◆ **YOUR TASK**: Retype word for word the lines of the data below, from the first to the one bearing "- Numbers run", with that one included.

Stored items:
++++++
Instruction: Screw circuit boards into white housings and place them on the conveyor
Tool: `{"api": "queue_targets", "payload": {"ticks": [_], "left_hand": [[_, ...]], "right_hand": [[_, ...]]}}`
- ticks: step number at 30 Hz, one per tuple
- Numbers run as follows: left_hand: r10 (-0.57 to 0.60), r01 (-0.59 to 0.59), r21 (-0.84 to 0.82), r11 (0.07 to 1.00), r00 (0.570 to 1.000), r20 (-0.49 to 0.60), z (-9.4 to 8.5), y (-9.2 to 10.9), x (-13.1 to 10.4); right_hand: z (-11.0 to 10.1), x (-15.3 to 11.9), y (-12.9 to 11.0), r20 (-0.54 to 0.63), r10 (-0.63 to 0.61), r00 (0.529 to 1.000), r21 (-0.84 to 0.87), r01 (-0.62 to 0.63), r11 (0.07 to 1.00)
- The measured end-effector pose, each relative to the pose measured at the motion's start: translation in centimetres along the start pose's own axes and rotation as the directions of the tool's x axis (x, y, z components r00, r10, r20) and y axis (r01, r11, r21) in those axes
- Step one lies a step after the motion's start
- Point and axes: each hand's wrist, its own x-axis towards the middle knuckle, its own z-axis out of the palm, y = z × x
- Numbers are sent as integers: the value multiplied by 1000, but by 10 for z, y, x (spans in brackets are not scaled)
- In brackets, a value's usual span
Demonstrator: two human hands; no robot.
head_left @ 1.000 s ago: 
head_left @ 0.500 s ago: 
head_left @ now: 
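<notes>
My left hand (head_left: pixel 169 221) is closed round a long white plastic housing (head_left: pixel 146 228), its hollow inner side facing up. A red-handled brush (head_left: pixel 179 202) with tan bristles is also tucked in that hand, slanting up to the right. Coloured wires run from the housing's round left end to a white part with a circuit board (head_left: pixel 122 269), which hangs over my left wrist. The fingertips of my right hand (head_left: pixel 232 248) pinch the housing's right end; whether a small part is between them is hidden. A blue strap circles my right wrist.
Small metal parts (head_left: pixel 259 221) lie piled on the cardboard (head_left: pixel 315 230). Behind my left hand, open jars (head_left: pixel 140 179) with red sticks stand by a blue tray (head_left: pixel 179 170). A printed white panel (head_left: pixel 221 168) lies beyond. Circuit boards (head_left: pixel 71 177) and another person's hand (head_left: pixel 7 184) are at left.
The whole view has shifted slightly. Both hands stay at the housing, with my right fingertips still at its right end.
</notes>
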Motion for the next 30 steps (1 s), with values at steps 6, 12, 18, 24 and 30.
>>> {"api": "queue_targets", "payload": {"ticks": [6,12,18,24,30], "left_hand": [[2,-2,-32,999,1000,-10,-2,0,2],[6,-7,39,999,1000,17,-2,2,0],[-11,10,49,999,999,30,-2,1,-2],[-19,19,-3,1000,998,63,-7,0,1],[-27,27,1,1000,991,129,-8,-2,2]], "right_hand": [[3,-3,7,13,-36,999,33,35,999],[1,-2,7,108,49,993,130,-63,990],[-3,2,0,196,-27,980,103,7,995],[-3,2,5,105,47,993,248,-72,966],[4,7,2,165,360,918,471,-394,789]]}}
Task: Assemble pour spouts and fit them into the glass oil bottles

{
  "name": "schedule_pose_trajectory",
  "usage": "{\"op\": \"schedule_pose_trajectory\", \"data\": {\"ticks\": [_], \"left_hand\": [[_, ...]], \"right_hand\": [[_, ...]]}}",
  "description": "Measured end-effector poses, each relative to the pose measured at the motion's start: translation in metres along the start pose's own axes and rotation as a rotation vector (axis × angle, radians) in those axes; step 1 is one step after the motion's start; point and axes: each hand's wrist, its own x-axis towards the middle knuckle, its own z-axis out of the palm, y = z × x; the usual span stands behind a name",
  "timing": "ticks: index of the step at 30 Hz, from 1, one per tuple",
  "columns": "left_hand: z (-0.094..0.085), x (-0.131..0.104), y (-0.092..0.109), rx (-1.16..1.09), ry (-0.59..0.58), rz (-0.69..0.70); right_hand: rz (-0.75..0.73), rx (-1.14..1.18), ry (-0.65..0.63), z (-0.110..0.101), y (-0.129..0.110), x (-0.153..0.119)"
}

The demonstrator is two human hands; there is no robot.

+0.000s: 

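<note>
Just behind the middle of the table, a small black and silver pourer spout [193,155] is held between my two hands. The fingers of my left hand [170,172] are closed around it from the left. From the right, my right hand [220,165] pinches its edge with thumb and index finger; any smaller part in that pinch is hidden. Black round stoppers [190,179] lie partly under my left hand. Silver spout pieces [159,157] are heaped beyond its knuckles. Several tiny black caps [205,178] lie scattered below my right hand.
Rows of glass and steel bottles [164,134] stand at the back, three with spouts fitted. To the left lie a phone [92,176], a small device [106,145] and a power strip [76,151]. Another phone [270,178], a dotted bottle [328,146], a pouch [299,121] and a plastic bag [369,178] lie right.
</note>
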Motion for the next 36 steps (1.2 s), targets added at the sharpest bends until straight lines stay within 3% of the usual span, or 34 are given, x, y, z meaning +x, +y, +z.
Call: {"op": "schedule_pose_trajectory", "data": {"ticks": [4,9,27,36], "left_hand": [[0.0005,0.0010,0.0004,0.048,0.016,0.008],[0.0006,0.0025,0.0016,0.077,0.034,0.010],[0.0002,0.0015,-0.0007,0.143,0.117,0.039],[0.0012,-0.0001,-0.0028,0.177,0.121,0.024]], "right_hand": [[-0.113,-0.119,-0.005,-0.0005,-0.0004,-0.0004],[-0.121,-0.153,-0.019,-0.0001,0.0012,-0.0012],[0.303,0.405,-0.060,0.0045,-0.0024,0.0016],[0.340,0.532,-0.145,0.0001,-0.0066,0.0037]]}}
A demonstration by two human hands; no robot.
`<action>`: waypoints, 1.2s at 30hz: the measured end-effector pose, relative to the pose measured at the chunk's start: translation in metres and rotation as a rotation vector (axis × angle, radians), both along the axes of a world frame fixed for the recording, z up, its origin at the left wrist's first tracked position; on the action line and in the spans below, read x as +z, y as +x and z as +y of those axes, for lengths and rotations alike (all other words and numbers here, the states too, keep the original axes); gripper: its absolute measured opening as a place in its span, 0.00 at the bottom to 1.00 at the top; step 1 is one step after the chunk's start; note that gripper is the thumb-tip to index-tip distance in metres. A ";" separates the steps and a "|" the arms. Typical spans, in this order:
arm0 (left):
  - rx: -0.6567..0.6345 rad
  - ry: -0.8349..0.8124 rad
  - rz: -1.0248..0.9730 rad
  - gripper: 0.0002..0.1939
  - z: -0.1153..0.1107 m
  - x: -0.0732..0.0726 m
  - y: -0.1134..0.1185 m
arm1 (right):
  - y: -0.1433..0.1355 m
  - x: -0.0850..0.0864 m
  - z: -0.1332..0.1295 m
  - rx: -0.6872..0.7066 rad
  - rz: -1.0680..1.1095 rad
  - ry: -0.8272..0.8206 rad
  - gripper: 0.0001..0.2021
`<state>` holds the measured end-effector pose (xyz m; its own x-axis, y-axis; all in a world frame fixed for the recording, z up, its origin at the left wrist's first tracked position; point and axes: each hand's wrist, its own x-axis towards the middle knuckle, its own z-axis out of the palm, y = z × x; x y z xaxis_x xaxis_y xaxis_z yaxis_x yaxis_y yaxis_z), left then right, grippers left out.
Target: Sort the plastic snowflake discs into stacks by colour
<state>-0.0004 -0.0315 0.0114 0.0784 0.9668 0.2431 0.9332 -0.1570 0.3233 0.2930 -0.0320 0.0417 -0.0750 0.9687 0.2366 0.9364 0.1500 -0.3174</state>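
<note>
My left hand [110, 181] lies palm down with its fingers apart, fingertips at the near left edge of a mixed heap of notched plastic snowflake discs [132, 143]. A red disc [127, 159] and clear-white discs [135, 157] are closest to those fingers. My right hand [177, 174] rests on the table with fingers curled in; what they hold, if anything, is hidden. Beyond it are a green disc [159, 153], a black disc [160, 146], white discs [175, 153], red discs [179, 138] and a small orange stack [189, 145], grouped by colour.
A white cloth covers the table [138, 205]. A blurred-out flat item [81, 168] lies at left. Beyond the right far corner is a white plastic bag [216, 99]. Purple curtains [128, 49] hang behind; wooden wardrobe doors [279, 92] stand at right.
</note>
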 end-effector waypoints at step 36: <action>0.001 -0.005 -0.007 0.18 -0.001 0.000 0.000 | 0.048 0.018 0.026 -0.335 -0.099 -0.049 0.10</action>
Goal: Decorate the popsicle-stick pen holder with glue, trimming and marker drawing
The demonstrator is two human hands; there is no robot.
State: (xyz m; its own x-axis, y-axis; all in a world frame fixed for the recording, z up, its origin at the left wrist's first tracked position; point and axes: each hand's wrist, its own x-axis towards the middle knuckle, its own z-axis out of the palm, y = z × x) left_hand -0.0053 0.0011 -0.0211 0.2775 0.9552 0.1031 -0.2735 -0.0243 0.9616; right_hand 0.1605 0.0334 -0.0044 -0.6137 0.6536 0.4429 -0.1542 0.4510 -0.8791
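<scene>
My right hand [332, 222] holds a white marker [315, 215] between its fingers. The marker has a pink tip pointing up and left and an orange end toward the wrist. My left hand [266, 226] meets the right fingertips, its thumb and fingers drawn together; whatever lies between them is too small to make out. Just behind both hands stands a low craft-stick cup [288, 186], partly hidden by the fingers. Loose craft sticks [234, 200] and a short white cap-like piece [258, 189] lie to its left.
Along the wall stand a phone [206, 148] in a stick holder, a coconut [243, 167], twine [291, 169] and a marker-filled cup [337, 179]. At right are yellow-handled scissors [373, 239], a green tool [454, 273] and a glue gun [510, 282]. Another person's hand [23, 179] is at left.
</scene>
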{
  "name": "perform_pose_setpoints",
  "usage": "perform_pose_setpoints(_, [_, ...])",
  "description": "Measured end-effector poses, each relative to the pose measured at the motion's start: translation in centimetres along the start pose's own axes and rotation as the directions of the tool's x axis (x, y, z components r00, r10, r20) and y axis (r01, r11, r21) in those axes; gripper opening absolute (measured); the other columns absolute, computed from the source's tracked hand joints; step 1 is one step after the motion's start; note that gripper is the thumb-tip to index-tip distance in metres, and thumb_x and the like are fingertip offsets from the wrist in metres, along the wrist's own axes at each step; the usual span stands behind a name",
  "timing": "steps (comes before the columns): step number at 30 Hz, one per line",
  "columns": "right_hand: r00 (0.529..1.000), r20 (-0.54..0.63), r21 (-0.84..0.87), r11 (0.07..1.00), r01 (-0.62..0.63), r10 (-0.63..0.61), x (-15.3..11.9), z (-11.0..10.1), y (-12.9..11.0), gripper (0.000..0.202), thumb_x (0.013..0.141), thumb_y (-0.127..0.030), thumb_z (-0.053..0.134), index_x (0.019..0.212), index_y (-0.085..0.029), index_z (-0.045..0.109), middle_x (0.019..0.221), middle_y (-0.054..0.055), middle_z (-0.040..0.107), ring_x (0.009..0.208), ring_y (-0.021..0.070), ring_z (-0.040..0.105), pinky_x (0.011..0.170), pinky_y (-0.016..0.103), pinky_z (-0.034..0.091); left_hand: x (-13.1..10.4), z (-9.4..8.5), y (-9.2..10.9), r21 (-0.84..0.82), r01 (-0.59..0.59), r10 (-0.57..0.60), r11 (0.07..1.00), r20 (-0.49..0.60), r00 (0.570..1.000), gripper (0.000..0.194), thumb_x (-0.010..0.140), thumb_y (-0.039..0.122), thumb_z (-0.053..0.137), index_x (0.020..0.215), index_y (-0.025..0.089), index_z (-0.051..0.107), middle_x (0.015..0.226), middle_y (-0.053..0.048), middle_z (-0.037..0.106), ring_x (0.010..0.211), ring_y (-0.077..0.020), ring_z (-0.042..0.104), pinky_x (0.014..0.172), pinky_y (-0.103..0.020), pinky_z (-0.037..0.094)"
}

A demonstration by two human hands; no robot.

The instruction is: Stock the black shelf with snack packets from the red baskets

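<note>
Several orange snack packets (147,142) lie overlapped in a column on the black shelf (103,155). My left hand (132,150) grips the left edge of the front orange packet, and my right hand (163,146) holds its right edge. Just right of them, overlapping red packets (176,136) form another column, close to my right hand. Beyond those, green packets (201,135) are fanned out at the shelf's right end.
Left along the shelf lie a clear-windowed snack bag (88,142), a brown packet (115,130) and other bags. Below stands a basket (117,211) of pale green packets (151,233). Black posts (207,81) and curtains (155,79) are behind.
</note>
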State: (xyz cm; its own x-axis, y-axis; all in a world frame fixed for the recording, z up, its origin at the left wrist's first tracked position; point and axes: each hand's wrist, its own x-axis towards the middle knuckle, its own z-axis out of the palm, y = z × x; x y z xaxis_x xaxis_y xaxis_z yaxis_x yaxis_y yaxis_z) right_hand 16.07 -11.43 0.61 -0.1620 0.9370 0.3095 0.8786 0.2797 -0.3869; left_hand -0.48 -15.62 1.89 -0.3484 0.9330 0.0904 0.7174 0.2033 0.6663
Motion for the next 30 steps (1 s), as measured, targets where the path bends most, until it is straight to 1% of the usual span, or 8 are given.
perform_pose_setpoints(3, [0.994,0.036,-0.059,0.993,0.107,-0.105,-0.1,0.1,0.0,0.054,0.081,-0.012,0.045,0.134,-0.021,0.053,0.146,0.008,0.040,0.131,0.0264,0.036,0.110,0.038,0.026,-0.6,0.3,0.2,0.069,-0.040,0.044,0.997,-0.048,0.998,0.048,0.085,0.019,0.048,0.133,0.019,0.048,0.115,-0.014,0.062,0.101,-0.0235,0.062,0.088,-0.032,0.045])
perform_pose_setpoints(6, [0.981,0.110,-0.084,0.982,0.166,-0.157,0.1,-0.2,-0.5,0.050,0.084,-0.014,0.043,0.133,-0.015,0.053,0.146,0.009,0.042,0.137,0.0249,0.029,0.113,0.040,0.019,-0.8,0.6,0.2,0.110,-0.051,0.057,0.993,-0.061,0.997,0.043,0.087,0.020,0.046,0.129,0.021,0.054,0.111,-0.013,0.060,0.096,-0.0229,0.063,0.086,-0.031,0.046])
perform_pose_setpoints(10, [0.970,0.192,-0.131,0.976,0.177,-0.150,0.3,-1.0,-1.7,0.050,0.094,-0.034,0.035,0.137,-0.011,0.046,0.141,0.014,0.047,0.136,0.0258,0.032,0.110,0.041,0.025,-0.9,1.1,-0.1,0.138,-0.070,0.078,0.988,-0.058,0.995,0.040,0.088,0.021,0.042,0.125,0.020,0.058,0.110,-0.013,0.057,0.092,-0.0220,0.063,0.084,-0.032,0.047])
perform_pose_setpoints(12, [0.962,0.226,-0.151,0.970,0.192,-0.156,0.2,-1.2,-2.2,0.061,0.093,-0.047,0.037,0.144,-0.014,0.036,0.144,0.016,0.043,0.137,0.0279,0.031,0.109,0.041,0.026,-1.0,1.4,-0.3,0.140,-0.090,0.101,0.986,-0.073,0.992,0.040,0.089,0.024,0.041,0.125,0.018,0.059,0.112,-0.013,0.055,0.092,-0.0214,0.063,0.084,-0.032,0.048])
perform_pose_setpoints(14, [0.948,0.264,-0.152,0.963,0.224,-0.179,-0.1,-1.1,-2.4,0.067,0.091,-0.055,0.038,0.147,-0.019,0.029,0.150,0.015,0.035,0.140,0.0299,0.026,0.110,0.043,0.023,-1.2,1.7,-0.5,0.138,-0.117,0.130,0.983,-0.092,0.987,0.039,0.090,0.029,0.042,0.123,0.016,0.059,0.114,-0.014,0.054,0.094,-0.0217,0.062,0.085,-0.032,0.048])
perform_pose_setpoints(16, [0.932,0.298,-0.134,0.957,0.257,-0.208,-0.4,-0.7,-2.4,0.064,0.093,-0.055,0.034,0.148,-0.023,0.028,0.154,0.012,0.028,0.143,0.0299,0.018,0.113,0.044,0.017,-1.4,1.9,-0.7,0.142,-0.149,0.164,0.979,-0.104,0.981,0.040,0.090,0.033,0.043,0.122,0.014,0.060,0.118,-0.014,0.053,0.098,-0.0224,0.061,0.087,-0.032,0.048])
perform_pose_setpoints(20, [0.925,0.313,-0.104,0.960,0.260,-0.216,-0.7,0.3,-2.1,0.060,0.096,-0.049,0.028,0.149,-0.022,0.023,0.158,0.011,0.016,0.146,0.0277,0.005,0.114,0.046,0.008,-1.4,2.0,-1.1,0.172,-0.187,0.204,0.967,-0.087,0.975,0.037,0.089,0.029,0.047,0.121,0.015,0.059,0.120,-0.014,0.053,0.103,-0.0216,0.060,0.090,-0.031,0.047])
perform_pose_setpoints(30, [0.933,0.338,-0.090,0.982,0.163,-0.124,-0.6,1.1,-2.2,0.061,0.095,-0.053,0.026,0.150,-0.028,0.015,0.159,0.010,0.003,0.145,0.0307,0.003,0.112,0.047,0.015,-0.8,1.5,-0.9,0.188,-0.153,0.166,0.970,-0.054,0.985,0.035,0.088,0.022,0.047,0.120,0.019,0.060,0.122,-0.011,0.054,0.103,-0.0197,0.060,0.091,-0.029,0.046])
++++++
◆ **ANSWER SPACE**:
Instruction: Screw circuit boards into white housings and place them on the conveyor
Tool: `{"api": "queue_targets", "payload": {"ticks": [_], "left_hand": [[_, ...]], "right_hand": [[_, ...]]}}`
- ticks: step number at 30 Hz, one per tuple
- Numbers run as follows: left_hand: r10 (-0.57 to 0.60), r01 (-0.59 to 0.59), r21 (-0.84 to 0.82), r11 (0.07 to 1.00), r00 (0.570 to 1.000), r20 (-0.49 to 0.60), z (-9.4 to 8.5), y (-9.2 to 10.9), x (-13.1 to 10.4); right_hand: z (-11.0 to 10.1), x (-15.3 to 11.9), y (-12.9 to 11.0), r20 (-0.54 to 0.63), r10 (-0.63 to 0.61), r00 (0.529 to 1.000), r21 (-0.84 to 0.87), r01 (-0.62 to 0.63), r11 (0.07 to 1.00)

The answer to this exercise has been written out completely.